#### Task requirements
Write the listing out again, exactly as it reads below.

#### Given material
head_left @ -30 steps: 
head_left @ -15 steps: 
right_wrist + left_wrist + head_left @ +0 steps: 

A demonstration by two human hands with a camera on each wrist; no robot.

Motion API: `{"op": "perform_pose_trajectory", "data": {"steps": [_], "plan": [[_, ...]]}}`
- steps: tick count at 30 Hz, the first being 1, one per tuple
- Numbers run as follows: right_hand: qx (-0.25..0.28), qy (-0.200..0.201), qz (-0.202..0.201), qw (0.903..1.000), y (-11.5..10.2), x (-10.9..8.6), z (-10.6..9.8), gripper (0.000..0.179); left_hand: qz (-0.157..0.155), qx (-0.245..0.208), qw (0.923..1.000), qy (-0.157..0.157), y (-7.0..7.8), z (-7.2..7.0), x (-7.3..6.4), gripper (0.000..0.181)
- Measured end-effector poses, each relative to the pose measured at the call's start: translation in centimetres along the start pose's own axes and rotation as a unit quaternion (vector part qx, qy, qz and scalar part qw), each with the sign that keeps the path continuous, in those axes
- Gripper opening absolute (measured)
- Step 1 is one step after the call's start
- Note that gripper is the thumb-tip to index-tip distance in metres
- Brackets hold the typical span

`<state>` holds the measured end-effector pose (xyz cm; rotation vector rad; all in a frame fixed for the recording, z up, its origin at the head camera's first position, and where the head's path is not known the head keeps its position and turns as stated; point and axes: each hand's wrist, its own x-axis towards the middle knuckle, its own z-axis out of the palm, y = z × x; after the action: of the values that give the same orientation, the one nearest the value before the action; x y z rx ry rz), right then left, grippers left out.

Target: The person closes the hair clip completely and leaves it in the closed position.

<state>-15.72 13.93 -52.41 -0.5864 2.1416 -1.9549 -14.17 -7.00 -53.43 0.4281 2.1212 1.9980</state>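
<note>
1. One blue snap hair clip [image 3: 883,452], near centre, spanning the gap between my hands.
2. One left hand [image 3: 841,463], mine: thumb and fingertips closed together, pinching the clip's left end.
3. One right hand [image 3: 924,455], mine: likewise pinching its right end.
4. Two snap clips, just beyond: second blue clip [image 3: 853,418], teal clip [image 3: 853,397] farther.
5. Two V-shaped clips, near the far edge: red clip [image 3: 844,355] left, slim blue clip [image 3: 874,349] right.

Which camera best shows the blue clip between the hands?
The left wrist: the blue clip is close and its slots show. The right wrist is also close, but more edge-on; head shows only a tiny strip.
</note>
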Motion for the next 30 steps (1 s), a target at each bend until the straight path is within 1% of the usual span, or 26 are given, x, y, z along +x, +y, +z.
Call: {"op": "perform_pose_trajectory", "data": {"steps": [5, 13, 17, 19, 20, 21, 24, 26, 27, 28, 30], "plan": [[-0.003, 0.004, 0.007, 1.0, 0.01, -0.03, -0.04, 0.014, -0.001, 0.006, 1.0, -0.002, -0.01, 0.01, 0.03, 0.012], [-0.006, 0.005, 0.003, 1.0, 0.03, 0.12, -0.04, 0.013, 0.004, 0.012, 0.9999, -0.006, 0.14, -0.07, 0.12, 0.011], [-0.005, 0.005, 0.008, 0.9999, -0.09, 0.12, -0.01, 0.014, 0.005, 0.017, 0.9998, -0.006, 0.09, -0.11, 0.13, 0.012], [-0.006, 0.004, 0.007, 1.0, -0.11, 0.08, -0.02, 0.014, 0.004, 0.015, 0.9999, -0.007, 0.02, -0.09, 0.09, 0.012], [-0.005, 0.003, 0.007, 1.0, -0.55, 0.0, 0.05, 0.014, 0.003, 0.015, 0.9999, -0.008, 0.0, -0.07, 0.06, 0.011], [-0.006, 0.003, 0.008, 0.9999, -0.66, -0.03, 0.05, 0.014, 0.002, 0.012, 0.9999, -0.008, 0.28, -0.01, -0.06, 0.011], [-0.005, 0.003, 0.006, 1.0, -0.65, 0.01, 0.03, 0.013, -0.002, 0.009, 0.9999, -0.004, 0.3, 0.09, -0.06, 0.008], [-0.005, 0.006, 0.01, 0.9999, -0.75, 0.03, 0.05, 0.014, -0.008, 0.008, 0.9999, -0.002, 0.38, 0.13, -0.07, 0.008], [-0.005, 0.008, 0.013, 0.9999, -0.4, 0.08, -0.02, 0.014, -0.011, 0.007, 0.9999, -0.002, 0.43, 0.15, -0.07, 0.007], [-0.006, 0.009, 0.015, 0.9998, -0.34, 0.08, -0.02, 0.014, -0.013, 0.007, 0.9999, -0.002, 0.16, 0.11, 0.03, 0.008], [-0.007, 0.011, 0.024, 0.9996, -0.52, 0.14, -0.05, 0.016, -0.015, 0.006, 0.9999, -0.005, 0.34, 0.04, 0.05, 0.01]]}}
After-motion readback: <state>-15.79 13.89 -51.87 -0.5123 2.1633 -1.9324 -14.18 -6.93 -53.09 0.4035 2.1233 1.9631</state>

#### Result of this exercise
head_left @ -30 steps: 
head_left @ -15 steps: 
right_wrist + left_wrist + head_left @ +0 steps: 

A demonstration by two human hands with a camera on each wrist; no robot.

Motion API: `{"op": "perform_pose_trajectory", "data": {"steps": [_], "plan": [[_, ...]]}}`
- steps: tick count at 30 Hz, the first being 1, one per tuple
- Numbers run as follows: right_hand: qx (-0.25..0.28), qy (-0.200..0.201), qz (-0.202..0.201), qw (0.903..1.000), y (-11.5..10.2), x (-10.9..8.6), z (-10.6..9.8), gripper (0.000..0.179); left_hand: qz (-0.157..0.155), qx (-0.245..0.208), qw (0.923..1.000), qy (-0.157..0.157), y (-7.0..7.8), z (-7.2..7.0), x (-7.3..6.4), gripper (0.000..0.181)
- Measured end-effector poses, each relative to the pose measured at the call's start: translation in centimetres along the start pose's own axes and rotation as a unit quaternion (vector part qx, qy, qz and scalar part qw), each with the sign that keeps the path continuous, in those axes
- Gripper opening absolute (measured)
- Step 1 is one step after the call's start
- Note that gripper is the thumb-tip to index-tip distance in metres
- Brackets hold the typical span

`<state>` holds the measured end-effector pose (xyz cm; rotation vector rad; all in a frame fixed for the recording, z up, its origin at the head camera's first position, and where the head's path is not known the head keeps its position and turns as stated; point and axes: each hand's wrist, its own x-axis towards the middle knuckle, its own z-axis out of the palm, y = z × x; after the action: of the values that give the same orientation, the one nearest the value before the action; x y z rx ry rz), right then left, grippers left out.

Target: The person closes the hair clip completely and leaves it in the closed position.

<state>-15.72 13.93 -52.41 -0.5864 2.1416 -1.9549 -14.17 -7.00 -53.43 0.4281 2.1212 1.9980</state>
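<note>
1. One blue snap hair clip [image 3: 883,452], near centre, spanning the gap between my hands.
2. One left hand [image 3: 841,463], mine: thumb and fingertips closed together, pinching the clip's left end.
3. One right hand [image 3: 924,455], mine: likewise pinching its right end.
4. Two snap clips, just beyond: second blue clip [image 3: 853,418], teal clip [image 3: 853,397] farther.
5. Two V-shaped clips, near the far edge: red clip [image 3: 844,355] left, slim blue clip [image 3: 874,349] right.

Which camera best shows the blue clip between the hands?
The left wrist: the blue clip is close and its slots show. The right wrist is also close, but more edge-on; head shows only a tiny strip.
</note>
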Motion for the next 30 steps (1 s), a target at each bend until the straight path is within 1% of the usual span, or 26 are given, x, y, z along +x, +y, +z.
Call: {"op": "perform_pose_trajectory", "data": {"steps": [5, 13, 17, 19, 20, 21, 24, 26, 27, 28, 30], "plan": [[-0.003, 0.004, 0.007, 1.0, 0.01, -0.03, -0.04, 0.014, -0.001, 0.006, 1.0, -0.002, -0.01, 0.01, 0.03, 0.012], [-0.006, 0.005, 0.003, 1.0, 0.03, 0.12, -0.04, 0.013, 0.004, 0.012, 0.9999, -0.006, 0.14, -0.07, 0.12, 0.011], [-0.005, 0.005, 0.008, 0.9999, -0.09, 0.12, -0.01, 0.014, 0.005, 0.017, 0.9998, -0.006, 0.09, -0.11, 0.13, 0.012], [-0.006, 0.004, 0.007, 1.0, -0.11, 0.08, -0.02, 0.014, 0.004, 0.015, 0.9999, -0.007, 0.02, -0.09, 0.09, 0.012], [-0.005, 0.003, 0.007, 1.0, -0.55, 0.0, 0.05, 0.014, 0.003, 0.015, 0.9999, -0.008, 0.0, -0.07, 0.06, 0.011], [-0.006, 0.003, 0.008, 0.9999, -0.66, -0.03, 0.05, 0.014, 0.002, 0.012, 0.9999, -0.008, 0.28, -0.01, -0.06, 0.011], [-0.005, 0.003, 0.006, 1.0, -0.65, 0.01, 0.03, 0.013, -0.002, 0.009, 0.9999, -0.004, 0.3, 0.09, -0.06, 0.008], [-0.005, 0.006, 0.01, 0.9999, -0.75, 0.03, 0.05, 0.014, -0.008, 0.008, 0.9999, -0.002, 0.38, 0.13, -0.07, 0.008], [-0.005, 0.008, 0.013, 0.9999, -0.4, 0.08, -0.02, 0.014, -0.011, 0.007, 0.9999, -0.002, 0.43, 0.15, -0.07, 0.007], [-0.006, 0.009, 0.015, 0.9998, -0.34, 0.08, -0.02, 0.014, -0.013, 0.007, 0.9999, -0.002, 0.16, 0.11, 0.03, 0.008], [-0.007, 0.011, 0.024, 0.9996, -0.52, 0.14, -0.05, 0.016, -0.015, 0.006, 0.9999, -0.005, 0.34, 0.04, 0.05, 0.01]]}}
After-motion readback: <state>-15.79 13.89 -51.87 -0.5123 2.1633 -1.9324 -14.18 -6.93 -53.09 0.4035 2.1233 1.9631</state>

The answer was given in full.